[SOUNDING vbl. sb.1]
1. A board or screen placed over or behind a pulpit or similar structure in such a manner as to reflect the speakers voice towards the audience; = SOUND-BOARD 2.
1766. Entick, London, IV. 18. A carved pulpit, a veneered sounding-board.
1784. Cowper, Task, III. 21. Since pulpits fail, and sounding-boards reflect Most part an empty ineffectual sound.
1816. Gentl. Mag., LXXXVI. I. 500. The sounding-board and back are much carved; the front of the former bears the date 1634.
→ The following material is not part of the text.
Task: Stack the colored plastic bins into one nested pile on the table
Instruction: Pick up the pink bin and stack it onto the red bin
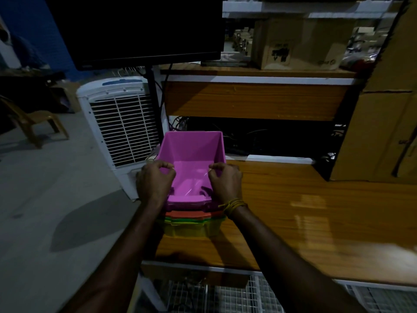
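A glossy pink plastic bin (191,163), rectangular with sloping walls and a stepped, flanged rim at its near end, sits on top of a nested pile at the left edge of the wooden desk (293,211), near the desk's near-left corner. Its inside is smooth and shiny, with a pale streak of reflected light across the floor of the bin. Below it the rims of the lower bins show as thin stacked bands: an orange-red plastic bin (191,213), a green plastic bin (180,220), and at the bottom a translucent yellow plastic bin (191,230) whose near wall lets the desk grain show through dimly. The left hand (154,181) has its grip curled closed over the pink bin's left side wall, fingers hooked over the rim with the thumb inside. The right hand (225,180) is closed in the same way over the right side wall; a knotted yellow thread band (233,205) circles that wrist. The desk top is polished orange-brown wood laminate with a white edge strip. To the left stands a white plastic air cooler (119,123) with a slatted grille, on a grey floor. At the far side a dark flat monitor (140,30) hangs above, and a brown cardboard box (297,44) rests on a wooden shelf.
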A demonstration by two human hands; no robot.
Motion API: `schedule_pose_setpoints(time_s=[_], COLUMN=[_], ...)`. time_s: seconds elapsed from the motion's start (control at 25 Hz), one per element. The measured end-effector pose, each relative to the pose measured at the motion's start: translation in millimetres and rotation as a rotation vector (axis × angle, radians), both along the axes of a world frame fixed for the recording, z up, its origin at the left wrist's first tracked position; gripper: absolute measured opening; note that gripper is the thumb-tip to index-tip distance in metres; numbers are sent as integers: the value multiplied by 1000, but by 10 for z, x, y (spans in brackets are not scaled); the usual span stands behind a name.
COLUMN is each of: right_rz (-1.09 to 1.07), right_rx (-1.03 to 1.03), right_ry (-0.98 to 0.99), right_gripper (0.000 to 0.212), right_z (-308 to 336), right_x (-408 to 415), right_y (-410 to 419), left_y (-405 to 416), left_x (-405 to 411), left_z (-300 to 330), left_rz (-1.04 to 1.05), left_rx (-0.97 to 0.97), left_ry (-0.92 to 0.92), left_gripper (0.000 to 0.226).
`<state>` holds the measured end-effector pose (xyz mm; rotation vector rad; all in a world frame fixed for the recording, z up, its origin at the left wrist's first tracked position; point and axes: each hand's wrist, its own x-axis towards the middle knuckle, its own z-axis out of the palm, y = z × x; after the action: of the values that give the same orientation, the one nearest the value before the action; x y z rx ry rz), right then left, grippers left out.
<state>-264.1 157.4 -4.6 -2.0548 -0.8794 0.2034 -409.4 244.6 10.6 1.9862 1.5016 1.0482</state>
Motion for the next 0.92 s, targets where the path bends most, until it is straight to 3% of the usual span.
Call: schedule_pose_setpoints(time_s=[0.72,0.92], right_rz=[106,137], right_rx=[-88,-57], right_ry=[-35,-38], right_gripper=[36,45], right_z=[-352,-374], right_x=[37,213], right_y=[-140,-367], left_y=[-28,-288], left_x=[52,442], left_z=[-417,-457], left_rz=[20,-134], left_rx=[-21,32], left_ry=[280,279], left_gripper=[21,25])
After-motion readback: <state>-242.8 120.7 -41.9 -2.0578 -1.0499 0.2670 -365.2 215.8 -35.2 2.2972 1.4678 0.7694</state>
1879. J. C. Cox, Ch. Derbysh., IV. 20. The sounding board of the pulpit, when in its old position, spoilt one of the capitals.
transf. and fig. 1837. Carlyle, Fr. Rev., III. VI. vi. So sings the prophetic voice; into its Convention sounding-board.
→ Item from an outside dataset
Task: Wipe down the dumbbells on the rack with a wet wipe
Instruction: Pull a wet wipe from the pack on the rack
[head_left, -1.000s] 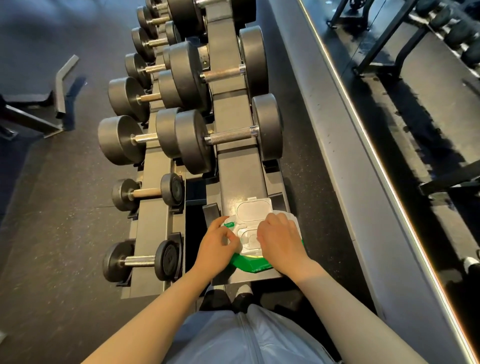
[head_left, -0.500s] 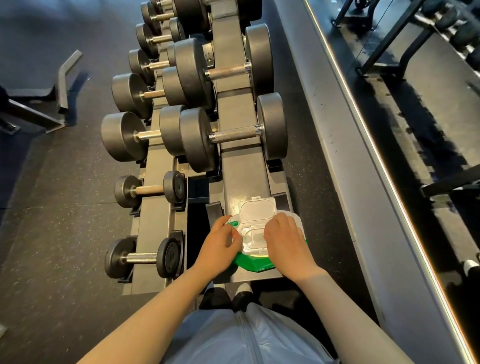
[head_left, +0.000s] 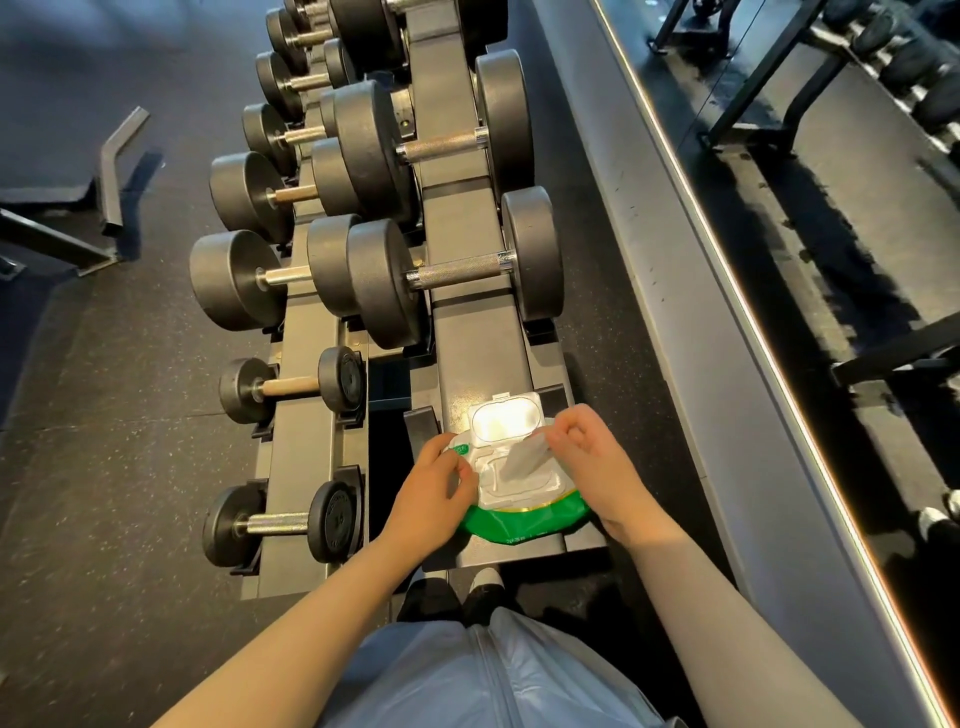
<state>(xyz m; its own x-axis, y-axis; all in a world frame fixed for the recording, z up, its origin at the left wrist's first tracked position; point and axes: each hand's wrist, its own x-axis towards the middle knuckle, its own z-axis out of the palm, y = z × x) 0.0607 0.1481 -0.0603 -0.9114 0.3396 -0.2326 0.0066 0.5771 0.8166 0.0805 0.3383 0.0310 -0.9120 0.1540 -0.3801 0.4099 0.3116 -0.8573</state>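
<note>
A green and white wet wipe pack (head_left: 524, 522) lies on the near end of the top shelf of the dumbbell rack (head_left: 470, 358), its white flip lid (head_left: 505, 420) standing open. My left hand (head_left: 434, 499) holds the pack's left side down. My right hand (head_left: 587, 457) pinches a wet wipe (head_left: 524, 454) that stands partway out of the pack's opening. Black dumbbells sit on the rack beyond: a large one (head_left: 452, 278) on the top shelf just past the pack, and two small ones (head_left: 291, 387) (head_left: 278, 525) on the lower shelf to the left.
More dumbbells (head_left: 431, 145) line both shelves toward the far end. A raised grey ledge (head_left: 675, 312) and a wall mirror (head_left: 841, 208) run along the right. A black metal frame (head_left: 111, 171) stands on the rubber floor at the left. My shoes (head_left: 483, 584) show below the rack.
My right hand has lifted off the pack's opening and moved right, drawing a wipe partway out. My left hand stays on the pack.
</note>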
1876. Ouida, Winter City, ix. 261. The more fanciful, feeling which makes Nature a sounding-board to echo all the cries of men.
1890. B. L. Gildersleeve, Ess. & Stud., 370. A super-elegant sounding-board of a man.
2. Mus. = SOUND-BOARD 1.
1776. Burney, Hist. Music, I. 219. The lower part of the base of the sounding board [of the lyre].
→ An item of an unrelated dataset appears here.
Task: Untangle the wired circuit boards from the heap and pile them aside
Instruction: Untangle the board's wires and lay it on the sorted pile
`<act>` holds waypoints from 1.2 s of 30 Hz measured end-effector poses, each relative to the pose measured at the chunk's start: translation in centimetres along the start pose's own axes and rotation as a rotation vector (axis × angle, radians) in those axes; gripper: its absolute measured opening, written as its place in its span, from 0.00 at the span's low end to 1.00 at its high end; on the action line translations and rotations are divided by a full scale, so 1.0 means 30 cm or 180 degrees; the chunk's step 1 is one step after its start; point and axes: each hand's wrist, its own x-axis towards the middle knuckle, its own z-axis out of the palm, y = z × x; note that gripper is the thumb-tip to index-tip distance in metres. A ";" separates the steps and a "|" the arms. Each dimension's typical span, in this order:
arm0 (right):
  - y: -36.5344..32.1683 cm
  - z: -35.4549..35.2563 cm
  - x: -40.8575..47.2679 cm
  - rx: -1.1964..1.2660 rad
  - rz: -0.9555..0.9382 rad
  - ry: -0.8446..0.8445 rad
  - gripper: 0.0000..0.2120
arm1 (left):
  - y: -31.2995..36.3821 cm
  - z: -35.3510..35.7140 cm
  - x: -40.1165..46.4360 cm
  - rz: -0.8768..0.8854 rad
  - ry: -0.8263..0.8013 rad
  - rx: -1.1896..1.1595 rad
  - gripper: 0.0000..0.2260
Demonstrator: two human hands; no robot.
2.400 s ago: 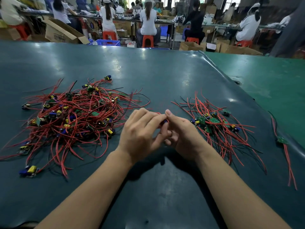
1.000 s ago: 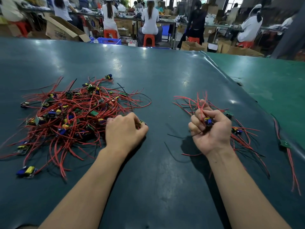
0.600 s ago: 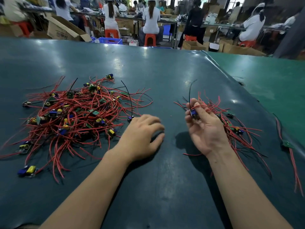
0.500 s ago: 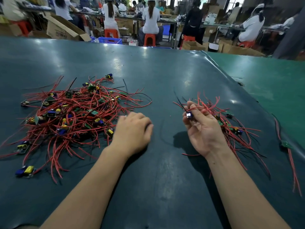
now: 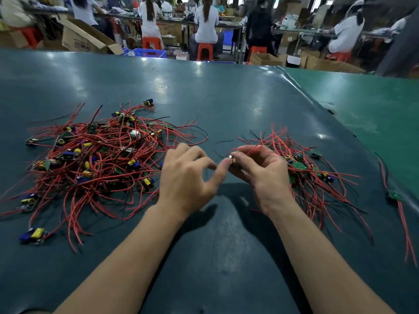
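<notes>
A big tangled heap (image 5: 97,155) of small circuit boards with red and black wires lies on the left of the dark green table (image 5: 226,98). A smaller pile (image 5: 303,168) of sorted boards lies to the right. My right hand (image 5: 260,171) pinches one small wired board (image 5: 231,157) between thumb and fingers, its red wires trailing toward the right pile. My left hand (image 5: 188,177) hovers beside it with fingers loosely curled, the index fingertip touching the held board.
A lone board with red wires (image 5: 399,205) lies at the table's right edge, next to a lighter green surface (image 5: 374,105). Loose boards (image 5: 34,234) sit near the front left. Seated workers, red stools and cardboard boxes fill the background.
My left hand has lifted off the table by the heap and moved right to meet my right hand. My right hand still holds the same board, turned slightly inward.
</notes>
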 end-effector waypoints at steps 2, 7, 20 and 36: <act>0.004 0.004 -0.005 0.0022 -0.0068 -0.0037 0.06 | 0.013 0.009 -0.005 -0.0449 -0.0690 -0.0391 0.25; 0.024 0.013 -0.008 -0.0367 -0.0197 -0.0381 0.09 | 0.001 0.027 -0.014 -0.0769 -0.0486 -0.1711 0.09; -0.005 0.018 -0.012 0.0058 0.0076 0.0249 0.10 | 0.027 0.012 0.033 -0.2729 -0.0105 -0.4513 0.06; -0.037 -0.053 0.012 0.0726 0.0723 -0.0591 0.17 | -0.018 0.000 0.046 -0.3073 0.0002 -0.4787 0.10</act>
1801. Busby, Dict. Mus., Sounding-Board, in a harpsichord or piano-forte, a broad, thin board, horizontally situated, and over which the strings are distended.
1862. Catal. Internat. Exhib., Brit., II. No. 3437, Pianoforte with patent tubular sounding-board.
c. 1880. Oxford Helps Study Bible, 134. [The] dulcimer being an instrument formed of strings tightly stretched over a rectangular sounding-board or box.